France’s energy minister, Delphine Batho, said the country will start its EUR 4.3bn (USD 5.5bn) smart meter roll-out by the end of 2014, as the first working group meeting took place last week to resume the plan. The previous government gave the go-ahead in September 2011 for a full deployment of smart meters to 35m homes by 2018, but the plan stalled over financing. Also in France, EDF completed the 115MW Toul-Rosieres solar plant, Europe’s largest. However, French energy giant Areva scrapped its proposed USD 1bn Solar Dawn project in Australia after a government agency said it would not fund the 250MW plant.
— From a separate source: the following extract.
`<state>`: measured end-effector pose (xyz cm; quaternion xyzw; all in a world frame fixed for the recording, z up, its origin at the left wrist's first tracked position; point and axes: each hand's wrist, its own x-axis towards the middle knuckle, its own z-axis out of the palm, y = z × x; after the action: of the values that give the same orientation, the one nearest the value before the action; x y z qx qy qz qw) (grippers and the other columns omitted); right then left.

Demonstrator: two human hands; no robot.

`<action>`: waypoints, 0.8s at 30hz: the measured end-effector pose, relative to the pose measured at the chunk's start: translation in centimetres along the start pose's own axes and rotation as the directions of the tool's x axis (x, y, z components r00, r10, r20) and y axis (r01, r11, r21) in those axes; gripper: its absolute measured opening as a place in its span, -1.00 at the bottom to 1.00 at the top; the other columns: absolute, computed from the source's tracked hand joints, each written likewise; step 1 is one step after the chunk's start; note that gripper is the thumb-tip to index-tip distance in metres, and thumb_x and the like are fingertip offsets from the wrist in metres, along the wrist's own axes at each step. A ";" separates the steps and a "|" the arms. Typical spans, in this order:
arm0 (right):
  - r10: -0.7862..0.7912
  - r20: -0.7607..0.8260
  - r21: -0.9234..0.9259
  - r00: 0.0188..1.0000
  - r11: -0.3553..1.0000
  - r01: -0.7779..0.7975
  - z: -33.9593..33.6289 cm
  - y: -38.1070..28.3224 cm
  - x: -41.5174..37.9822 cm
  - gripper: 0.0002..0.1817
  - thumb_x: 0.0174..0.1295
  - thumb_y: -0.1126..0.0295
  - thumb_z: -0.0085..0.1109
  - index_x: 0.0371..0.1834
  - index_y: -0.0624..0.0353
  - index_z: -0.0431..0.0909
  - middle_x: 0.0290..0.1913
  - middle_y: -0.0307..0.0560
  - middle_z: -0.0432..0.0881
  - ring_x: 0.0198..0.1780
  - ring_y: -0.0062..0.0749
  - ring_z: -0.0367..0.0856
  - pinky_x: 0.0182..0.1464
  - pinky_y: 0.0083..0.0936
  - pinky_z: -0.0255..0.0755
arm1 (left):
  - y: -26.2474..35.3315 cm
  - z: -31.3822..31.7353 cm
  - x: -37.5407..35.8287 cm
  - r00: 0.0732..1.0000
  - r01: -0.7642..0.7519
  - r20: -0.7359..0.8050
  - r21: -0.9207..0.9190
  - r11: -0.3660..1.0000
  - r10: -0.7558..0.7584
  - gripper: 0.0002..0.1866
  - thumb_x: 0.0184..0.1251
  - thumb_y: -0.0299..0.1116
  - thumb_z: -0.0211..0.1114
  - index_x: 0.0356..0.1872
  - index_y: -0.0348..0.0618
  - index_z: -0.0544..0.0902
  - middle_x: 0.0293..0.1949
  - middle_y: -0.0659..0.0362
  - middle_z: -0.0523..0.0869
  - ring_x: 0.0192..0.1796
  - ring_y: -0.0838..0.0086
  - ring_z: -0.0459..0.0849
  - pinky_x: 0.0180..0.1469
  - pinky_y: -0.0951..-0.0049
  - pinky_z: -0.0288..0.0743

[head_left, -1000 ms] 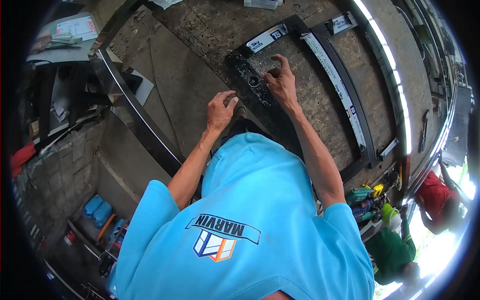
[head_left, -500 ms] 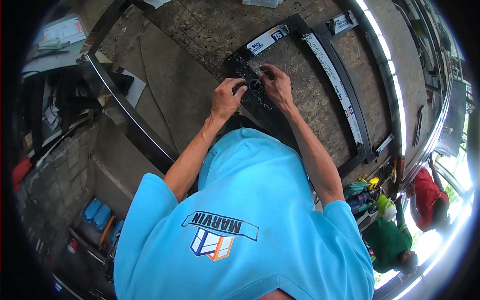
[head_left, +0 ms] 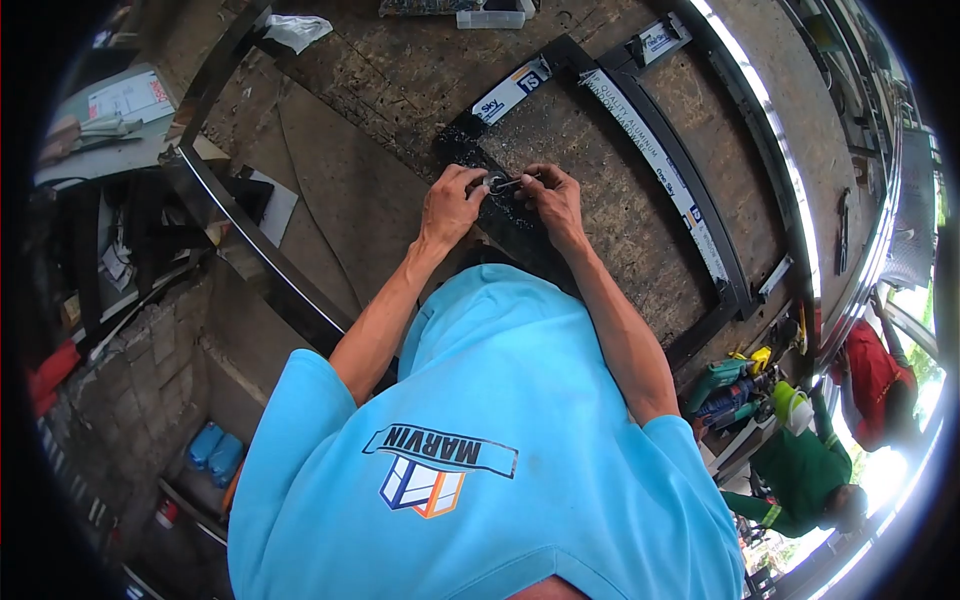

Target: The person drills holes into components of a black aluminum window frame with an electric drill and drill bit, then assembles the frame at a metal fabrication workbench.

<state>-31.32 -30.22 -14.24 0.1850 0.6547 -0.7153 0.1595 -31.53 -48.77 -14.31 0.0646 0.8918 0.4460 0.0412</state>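
My left hand (head_left: 453, 207) is closed, its thumb and fingertips pinched at a small ring-shaped piece (head_left: 495, 183); what exactly sits in them is too small to make out. Facing it, my right hand (head_left: 554, 202) pinches a thin metal piece (head_left: 510, 183) that points toward the left fingertips. Both hands are over the near corner of a black aluminum frame (head_left: 735, 270), where pale shavings are scattered. Printed tape (head_left: 640, 135) covers part of the frame's bars.
The frame lies on a worn wooden workbench (head_left: 400, 80). Long dark profiles with shiny edges (head_left: 262, 235) lie to the left and right. A clear plastic box (head_left: 490, 19) is at the back. Power tools (head_left: 725, 390) lie at right, near a person in green (head_left: 800, 470) and another in red (head_left: 868, 370).
My right hand now shows a thin metal piece between its fingertips, and both hands have come closer together around the ring-shaped piece. The camera view has shifted slightly.
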 end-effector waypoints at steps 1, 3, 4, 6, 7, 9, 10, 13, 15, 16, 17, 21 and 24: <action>0.030 -0.011 0.053 0.999 0.998 -0.029 0.1 -0.1 0.2 -0.79 0.25 0.42 0.17 -0.12 0.30 0.50 -0.23 -0.11 0.66 -0.32 -0.55 0.62 -0.32 -0.66 0.46 | 0.1 0.0 0.1 1.000 -0.008 0.002 0.005 1.000 0.008 -0.76 0.16 -0.39 0.31 -0.14 -0.19 0.65 -0.15 0.04 0.62 -0.14 0.13 0.64 -0.10 0.27 0.53; 0.053 -0.022 0.113 0.998 0.992 -0.051 0.6 -0.3 0.6 -0.80 0.25 0.43 0.17 -0.12 0.30 0.50 -0.23 -0.09 0.66 -0.33 -0.53 0.63 -0.33 -0.65 0.47 | 0.5 -0.1 0.0 0.991 0.121 0.063 -0.052 0.991 -0.118 -0.72 0.13 -0.41 0.34 -0.10 -0.20 0.65 -0.13 0.04 0.62 -0.15 0.19 0.65 -0.10 0.32 0.52; 0.051 -0.019 0.171 0.998 0.984 -0.048 1.1 -0.5 1.0 -0.80 0.24 0.45 0.16 -0.13 0.32 0.50 -0.27 -0.10 0.65 -0.36 -0.53 0.63 -0.37 -0.65 0.47 | 0.6 -0.2 0.1 0.992 0.113 0.060 -0.047 0.993 -0.110 -0.72 0.13 -0.41 0.34 -0.10 -0.20 0.65 -0.13 0.04 0.62 -0.15 0.19 0.65 -0.10 0.32 0.52; 0.035 -0.005 0.228 0.999 0.973 -0.033 1.7 -0.8 1.7 -0.80 0.23 0.47 0.15 -0.13 0.34 0.50 -0.31 -0.11 0.64 -0.39 -0.53 0.63 -0.41 -0.65 0.47 | 0.4 -0.4 0.2 0.998 0.038 -0.051 0.036 0.999 -0.036 -0.68 0.12 -0.43 0.35 -0.06 -0.20 0.63 -0.12 0.06 0.61 -0.15 0.27 0.65 -0.13 0.34 0.53; 0.091 0.031 0.272 0.995 0.957 -0.096 2.0 -0.8 1.6 -0.80 0.22 0.48 0.15 -0.14 0.34 0.50 -0.32 -0.10 0.64 -0.39 -0.52 0.63 -0.41 -0.64 0.47 | 0.3 -0.5 -0.2 0.998 0.033 -0.059 0.041 0.999 -0.030 -0.68 0.12 -0.43 0.35 -0.06 -0.20 0.63 -0.12 0.06 0.61 -0.15 0.27 0.65 -0.13 0.34 0.53; 0.101 0.091 0.300 0.991 0.946 -0.124 2.5 -0.3 2.5 -0.80 0.20 0.51 0.18 -0.14 0.34 0.50 -0.33 -0.07 0.63 -0.40 -0.48 0.63 -0.43 -0.61 0.48 | 0.8 -1.1 0.3 1.000 0.029 0.003 -0.119 0.992 -0.028 -0.64 0.10 -0.43 0.37 -0.03 -0.20 0.62 -0.13 0.08 0.61 -0.12 0.35 0.64 -0.17 0.36 0.55; 0.086 0.149 0.359 0.985 0.923 -0.135 2.7 0.1 2.6 -0.81 0.18 0.52 0.18 -0.16 0.34 0.51 -0.35 -0.07 0.63 -0.40 -0.47 0.63 -0.43 -0.61 0.49 | 0.9 -0.8 0.4 1.000 -0.002 -0.023 -0.198 0.980 -0.003 -0.63 0.09 -0.44 0.39 -0.02 -0.19 0.62 -0.13 0.09 0.61 -0.14 0.38 0.66 -0.18 0.37 0.57; 0.131 0.121 0.353 0.984 0.921 -0.166 2.3 -0.4 2.9 -0.83 0.18 0.51 0.19 -0.18 0.32 0.52 -0.37 -0.09 0.62 -0.37 -0.44 0.63 -0.38 -0.56 0.51 | 1.3 -0.5 1.5 0.995 0.101 0.006 -0.216 0.971 -0.103 -0.68 0.11 -0.44 0.37 -0.06 -0.21 0.63 -0.14 0.08 0.63 -0.17 0.36 0.68 -0.18 0.38 0.57; 0.159 0.134 0.400 0.978 0.895 -0.200 1.7 -2.3 4.3 -0.83 0.19 0.49 0.20 -0.17 0.29 0.52 -0.37 -0.11 0.62 -0.33 -0.41 0.64 -0.31 -0.54 0.55 | 2.1 -1.2 3.4 0.995 0.060 0.082 -0.073 0.996 -0.054 -0.73 0.14 -0.46 0.33 -0.10 -0.22 0.65 -0.15 0.05 0.65 -0.17 0.27 0.70 -0.13 0.34 0.56; 0.050 0.090 0.317 0.995 0.945 -0.076 1.0 -3.6 5.7 -0.84 0.20 0.49 0.20 -0.19 0.29 0.52 -0.36 -0.10 0.62 -0.34 -0.40 0.63 -0.32 -0.53 0.53 | 2.2 -1.5 5.4 0.995 -0.088 0.055 -0.011 0.996 0.088 -0.75 0.15 -0.47 0.31 -0.11 -0.21 0.65 -0.14 0.04 0.66 -0.16 0.21 0.69 -0.10 0.31 0.56; -0.057 0.052 0.227 0.997 0.973 0.043 0.6 -4.6 6.8 -0.86 0.20 0.48 0.19 -0.21 0.29 0.53 -0.36 -0.09 0.62 -0.35 -0.40 0.63 -0.33 -0.51 0.52 | 2.3 -1.8 8.3 0.974 -0.227 0.042 0.054 0.972 0.225 -0.76 0.16 -0.47 0.29 -0.13 -0.21 0.66 -0.13 0.03 0.67 -0.16 0.15 0.69 -0.08 0.28 0.55; -0.461 -0.572 0.095 0.678 0.784 0.614 0.2 -15.7 5.0 -0.77 0.25 0.34 0.21 -0.19 0.30 0.54 -0.40 -0.17 0.61 -0.43 -0.56 0.49 -0.34 -0.62 0.38 | 5.6 -6.8 21.4 0.658 -0.131 -0.548 0.593 0.795 0.517 -0.38 0.24 -0.18 0.30 0.20 -0.37 0.35 0.12 -0.10 0.55 0.07 0.15 0.59 0.10 0.30 0.47; -0.536 -0.624 -0.246 0.569 0.826 0.507 -5.3 -14.1 -1.0 -0.79 0.28 0.36 0.19 -0.16 0.30 0.54 -0.37 -0.14 0.63 -0.41 -0.58 0.52 -0.31 -0.63 0.43 | 8.8 -21.4 13.0 0.925 0.069 -0.311 -0.426 0.902 -0.217 -0.40 0.45 -0.18 0.06 0.44 -0.05 0.14 0.21 0.08 0.53 -0.30 0.56 0.65 -0.47 0.66 0.46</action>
<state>-36.81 -23.64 -1.75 0.2247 0.7056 -0.6010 -0.3006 -46.52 -58.47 5.36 -0.0926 0.7744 0.6217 -0.0727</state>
Australia’s Infigen and China’s Suntech also scaled back their ambitions for a new solar project Down Under. They will reduce the planned plant next to Infigen’s 140MW Capital Wind Farm from 150MW to 35MW after missing out on a grant under the government’s Solar Flagships programme. There was equally bearish news for projects in India, where a government official said last week that half the USD 1.4bn of solar thermal projects will be delayed, and some scrapped, due to supply chain difficulties.

The WilderHill New Energy Global Innovation Index, or NEX, dropped 5% last week, performing twice as badly as broader market indices. The week’s biggest loser was Trina, after it cut sales estimates by 20%. It fell to a record low as 36% was shaved off its value.